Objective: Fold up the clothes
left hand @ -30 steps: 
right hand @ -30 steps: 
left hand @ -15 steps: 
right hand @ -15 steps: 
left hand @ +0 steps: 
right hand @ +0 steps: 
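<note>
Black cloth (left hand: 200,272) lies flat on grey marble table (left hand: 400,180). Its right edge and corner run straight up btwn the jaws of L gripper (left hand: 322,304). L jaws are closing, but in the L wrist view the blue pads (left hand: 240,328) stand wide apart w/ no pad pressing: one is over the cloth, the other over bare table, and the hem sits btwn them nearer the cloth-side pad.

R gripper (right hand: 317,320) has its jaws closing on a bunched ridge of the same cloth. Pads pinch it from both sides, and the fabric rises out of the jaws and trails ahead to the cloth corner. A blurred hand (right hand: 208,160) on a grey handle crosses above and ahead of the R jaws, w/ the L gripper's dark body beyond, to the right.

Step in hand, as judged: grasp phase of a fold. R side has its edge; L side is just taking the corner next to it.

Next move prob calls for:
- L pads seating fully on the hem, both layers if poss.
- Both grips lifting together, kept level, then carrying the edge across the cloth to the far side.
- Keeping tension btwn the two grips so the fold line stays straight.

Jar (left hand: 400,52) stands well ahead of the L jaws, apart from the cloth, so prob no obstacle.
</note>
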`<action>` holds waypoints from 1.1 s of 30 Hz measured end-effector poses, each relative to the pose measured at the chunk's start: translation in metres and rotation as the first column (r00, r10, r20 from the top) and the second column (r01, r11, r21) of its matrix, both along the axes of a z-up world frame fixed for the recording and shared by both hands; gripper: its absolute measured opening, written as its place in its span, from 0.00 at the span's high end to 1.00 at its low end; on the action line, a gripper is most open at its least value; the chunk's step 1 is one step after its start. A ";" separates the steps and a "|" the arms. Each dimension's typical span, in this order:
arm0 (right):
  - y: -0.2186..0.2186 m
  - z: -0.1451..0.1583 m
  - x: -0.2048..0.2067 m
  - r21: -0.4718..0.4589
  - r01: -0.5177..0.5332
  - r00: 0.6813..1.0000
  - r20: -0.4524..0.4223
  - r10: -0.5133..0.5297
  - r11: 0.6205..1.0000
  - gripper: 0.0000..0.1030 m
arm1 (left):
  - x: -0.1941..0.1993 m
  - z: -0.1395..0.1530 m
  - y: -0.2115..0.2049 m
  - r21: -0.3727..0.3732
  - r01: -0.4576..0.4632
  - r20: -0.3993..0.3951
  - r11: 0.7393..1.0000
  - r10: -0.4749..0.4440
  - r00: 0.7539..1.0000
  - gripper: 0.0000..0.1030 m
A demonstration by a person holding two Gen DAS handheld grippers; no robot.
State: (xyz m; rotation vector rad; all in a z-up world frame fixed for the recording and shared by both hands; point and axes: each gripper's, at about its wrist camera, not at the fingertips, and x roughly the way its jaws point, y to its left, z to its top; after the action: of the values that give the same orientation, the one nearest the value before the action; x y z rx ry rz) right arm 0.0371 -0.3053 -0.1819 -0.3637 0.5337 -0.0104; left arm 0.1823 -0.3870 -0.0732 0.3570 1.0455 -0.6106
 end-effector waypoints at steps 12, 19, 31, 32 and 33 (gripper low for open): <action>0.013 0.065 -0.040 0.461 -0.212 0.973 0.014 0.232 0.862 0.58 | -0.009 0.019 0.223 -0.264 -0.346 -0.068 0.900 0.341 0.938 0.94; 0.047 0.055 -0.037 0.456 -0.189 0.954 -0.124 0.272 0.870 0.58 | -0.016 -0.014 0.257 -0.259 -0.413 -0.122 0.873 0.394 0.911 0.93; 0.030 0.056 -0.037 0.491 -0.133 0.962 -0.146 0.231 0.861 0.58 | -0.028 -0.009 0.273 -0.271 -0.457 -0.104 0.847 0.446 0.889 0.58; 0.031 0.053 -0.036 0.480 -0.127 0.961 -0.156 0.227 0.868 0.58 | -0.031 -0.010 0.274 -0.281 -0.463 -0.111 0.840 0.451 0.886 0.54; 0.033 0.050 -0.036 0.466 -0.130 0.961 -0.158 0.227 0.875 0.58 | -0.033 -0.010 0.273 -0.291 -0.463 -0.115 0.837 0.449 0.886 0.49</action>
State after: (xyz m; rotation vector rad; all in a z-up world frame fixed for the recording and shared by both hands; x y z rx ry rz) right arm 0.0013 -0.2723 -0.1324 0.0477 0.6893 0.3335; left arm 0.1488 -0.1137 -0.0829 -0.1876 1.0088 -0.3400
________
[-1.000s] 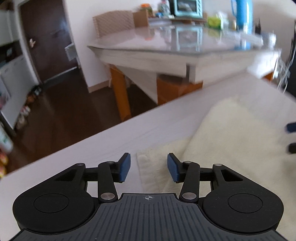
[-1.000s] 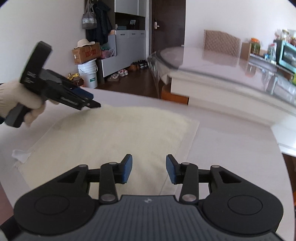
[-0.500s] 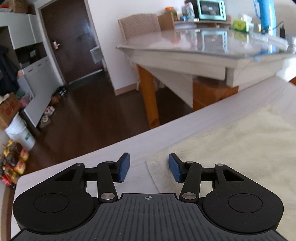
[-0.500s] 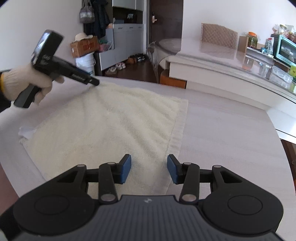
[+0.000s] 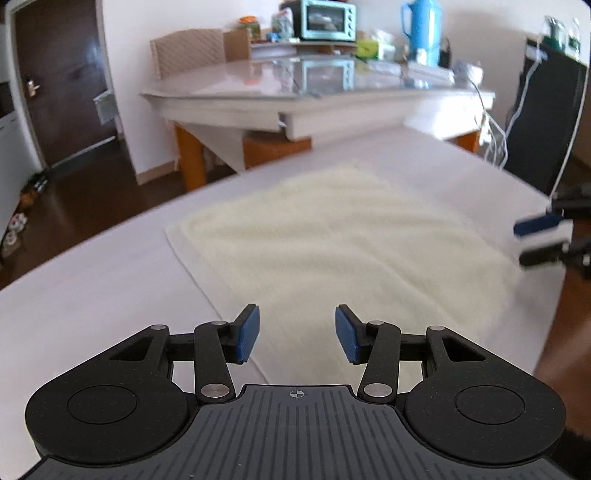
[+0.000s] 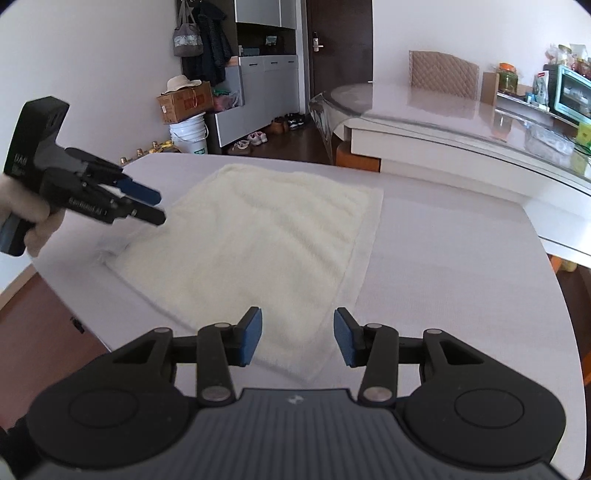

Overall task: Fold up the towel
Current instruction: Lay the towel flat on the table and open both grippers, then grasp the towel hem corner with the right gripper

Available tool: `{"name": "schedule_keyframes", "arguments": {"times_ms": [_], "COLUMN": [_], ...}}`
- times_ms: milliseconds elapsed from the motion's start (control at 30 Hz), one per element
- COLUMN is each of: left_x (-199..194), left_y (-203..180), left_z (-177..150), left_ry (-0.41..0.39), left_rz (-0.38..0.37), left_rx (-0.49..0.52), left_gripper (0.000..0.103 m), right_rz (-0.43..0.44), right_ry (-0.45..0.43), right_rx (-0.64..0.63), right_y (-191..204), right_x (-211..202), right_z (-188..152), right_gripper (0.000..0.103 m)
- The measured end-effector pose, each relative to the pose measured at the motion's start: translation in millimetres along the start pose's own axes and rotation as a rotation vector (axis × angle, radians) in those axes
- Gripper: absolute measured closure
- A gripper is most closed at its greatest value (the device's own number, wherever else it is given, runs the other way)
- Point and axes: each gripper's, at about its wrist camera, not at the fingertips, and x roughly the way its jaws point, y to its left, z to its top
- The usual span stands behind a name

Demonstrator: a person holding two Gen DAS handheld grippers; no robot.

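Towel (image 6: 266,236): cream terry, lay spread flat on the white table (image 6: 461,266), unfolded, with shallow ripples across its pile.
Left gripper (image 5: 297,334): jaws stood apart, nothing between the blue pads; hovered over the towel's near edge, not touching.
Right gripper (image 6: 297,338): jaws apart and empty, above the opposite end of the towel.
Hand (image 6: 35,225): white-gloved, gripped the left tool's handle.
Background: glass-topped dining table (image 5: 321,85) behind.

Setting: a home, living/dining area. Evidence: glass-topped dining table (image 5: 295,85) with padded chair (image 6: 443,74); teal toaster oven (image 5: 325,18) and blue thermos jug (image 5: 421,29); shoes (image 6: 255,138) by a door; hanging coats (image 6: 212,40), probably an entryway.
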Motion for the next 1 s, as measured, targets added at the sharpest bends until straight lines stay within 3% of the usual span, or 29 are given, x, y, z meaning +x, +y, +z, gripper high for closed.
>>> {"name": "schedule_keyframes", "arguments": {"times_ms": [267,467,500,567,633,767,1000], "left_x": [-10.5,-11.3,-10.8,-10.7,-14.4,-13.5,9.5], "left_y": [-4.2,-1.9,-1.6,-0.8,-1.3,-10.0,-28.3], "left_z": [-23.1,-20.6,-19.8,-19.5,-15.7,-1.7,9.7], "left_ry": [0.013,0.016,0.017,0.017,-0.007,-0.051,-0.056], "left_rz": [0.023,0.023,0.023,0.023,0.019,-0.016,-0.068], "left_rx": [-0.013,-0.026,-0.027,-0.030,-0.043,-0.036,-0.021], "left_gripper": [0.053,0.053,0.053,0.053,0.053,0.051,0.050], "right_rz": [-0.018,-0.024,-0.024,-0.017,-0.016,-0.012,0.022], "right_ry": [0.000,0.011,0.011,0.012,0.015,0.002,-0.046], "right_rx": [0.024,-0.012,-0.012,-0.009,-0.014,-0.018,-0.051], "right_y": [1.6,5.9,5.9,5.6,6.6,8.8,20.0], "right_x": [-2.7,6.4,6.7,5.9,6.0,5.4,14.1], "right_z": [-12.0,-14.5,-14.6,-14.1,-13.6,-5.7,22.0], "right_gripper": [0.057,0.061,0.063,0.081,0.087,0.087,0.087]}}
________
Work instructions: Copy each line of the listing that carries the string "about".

Your response:
State: (xyz m; rotation vector rad; all in a z-up world frame fixed for the recording and shared by both hands; point and axes: each gripper's, at about its wrist camera, not at the fingertips, and x roughly the way its jaws point, y to its left, z to its top; after the action: of the values that give the same orientation, the one nearest the value before the action; x y z rx ry rz) right arm 0.0371 -0.3053 -0.1819 -0.3637 0.5337 -0.0104; left arm 0.1823 -0.3870 -0.0732 0.3570 1.0455 -0.6106
- Point and axes: each gripper's, at about its wrist camera, not at the fingertips, and x roughly the way its jaws point, y to its left, z to its top

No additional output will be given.